Born in Jullundhar, East Punjab, in 1930, Sohail describes his early days as fraught with despair, violence and repression. With partition taking effect in 1947, his home region was soon in bloody turmoil with many different groups vying for domination. Sohail remembers his family fleeing Jullundhar: 'They nearly killed me in Amritsar… we could see them sharpening their knives. They were going to kill the whole train.' It was only incidental luck that his family escaped with their life.

It is in these early years that a hatred began to take shape of those systematic forces that suppressed humanity's natural longings. The mullahs walking amongst his people, preaching God and their 'correct' way of life, became archetypes of oppression and abuse, the great hypocrites guiding violence and destruction from behind-the-scenes. Whether it was priests, rabbis, or mullahs, to Sohail they were all living a lie and, worst of all, forcing others to live the same way. By 1961, the claustrophobia became too much and the artist left Karachi for England. For many years he lived a lowly, often penniless existence in North London. He had forty-five jobs in five years: a bus conductor, a toilet cleaner and a supermarket shelf-filler to name just a few.

The ever-cheeky Sohail loves to remind us of his beginnings in art. One day, surrounded by young women on a bus journey, the artist found that they were all going to a nude figure drawing class at Central St. Martin's Art College. As the artist happily states, the strip joints were leaving him utterly broke and so 'this was cheaper'. Whilst drawing, Sohail remembers thinking they were going to kick him out. Instead, the teacher saw genius in his attempt and encouraged him further. It was an unlikely start to a successful artistic career.

Most startling in exhibition are the macabre drawings created in McDonalds. These small, spidery pen and ink works describe the underside of the buoyant life he saw around him. Through the veil of his own anxieties and the violent experiences of his youth, Sohail combines natural landscapes with charnel house-like goriness: smiling skulls and bloody carcasses intermingle with rocky vegetation. Below Sohail signs his name, the date and lastly his blood pressure - as if the very act of creation had an effect on his heart rate.

Often in his watercolours, mullahs or miscellaneous priests are caught with their pants down in compromising situations. Their hypocrisy is the target for Sohail, their sordid dream/real life activities a point of indignation and satirical ridicule. Animals likewise feature highly in Sohail's art. Drawing on Persian poetry, animals here possess the faculty of the human mind and are the carriers of advice for man. Untouched by man's degradation, Sohail's animals become the standard-bearers of natural order, the proof of another idyllic way of living.

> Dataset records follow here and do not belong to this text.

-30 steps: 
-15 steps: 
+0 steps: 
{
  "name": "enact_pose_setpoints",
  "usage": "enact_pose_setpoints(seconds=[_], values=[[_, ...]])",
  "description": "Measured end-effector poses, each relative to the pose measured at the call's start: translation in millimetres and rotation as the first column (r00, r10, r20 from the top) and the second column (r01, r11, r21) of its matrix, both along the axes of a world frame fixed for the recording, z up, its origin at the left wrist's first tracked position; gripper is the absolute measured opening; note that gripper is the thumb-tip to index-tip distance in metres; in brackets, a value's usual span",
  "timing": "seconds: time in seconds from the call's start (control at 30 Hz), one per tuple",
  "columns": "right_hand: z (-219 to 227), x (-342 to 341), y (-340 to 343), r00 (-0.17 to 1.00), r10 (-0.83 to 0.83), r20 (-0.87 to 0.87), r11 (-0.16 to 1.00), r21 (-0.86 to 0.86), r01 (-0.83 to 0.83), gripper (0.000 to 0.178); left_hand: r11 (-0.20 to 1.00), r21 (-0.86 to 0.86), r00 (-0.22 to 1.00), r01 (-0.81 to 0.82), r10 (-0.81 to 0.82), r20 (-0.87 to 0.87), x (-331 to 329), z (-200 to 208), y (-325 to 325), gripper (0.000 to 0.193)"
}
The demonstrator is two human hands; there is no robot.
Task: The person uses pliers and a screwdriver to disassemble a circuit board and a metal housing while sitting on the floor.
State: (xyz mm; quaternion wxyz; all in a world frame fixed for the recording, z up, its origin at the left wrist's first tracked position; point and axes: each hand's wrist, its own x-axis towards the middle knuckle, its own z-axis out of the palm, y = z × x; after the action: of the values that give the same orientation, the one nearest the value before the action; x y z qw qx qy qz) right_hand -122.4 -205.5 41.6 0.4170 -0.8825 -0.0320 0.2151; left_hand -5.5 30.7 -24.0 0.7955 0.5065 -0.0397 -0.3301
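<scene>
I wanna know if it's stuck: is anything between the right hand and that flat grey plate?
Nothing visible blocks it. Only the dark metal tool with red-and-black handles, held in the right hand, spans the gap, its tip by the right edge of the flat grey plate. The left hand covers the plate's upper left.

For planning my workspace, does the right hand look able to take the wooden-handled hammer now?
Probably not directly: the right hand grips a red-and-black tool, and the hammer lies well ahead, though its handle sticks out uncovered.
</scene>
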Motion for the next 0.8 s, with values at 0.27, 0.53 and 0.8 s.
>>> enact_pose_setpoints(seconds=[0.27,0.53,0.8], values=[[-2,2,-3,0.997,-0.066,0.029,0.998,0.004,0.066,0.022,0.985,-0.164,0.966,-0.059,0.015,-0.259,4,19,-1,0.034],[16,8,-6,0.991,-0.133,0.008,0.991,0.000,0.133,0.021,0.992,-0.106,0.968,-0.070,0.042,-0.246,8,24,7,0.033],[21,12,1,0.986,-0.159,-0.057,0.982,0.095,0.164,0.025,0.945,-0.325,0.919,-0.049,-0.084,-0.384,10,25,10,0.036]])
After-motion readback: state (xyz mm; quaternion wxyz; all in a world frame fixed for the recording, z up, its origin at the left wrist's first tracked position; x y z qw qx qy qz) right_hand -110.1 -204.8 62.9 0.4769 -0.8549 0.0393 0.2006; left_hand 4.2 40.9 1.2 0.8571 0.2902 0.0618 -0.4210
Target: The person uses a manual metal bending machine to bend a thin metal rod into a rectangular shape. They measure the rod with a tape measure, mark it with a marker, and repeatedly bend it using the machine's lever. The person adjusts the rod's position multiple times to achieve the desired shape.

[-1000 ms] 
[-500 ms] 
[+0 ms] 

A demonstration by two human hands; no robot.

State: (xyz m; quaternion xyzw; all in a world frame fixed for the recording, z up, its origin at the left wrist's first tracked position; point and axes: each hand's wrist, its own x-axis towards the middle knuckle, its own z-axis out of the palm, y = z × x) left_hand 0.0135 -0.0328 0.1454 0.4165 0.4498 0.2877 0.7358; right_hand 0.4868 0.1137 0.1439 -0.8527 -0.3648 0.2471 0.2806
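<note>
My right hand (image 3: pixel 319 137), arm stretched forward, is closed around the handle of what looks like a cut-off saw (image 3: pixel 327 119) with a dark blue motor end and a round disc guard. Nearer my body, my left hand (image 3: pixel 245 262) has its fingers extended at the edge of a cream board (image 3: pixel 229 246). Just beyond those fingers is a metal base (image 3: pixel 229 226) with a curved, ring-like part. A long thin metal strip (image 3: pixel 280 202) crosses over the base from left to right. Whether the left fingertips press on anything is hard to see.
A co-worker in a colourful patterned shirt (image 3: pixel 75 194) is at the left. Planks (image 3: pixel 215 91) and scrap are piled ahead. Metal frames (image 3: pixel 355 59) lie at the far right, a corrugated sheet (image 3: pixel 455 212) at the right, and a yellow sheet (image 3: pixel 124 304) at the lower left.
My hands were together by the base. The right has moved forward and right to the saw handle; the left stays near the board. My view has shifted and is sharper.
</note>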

A wry sense of humour is evident in much of Sohail's work. His world is so dehumanised and immoral that laughter has become a necessity just to bear its tragedy and abhorrent nature. Men are disgusting puppets that he loves to hate so much as to wish them off the face of the earth. Balanced with his dark wit, is an almost naïve idealisation of the world in his canvas painting. When landscapes are made 'pretty' by Sohail, it is often to the point of disbelief. Animals frolic and trees flourish under a strange unnatural sunlight. As the artist himself admits, he sugar-coats bitter truths in many of his pictures. What lies beneath the fantastical, we presume is only, again, death and decay.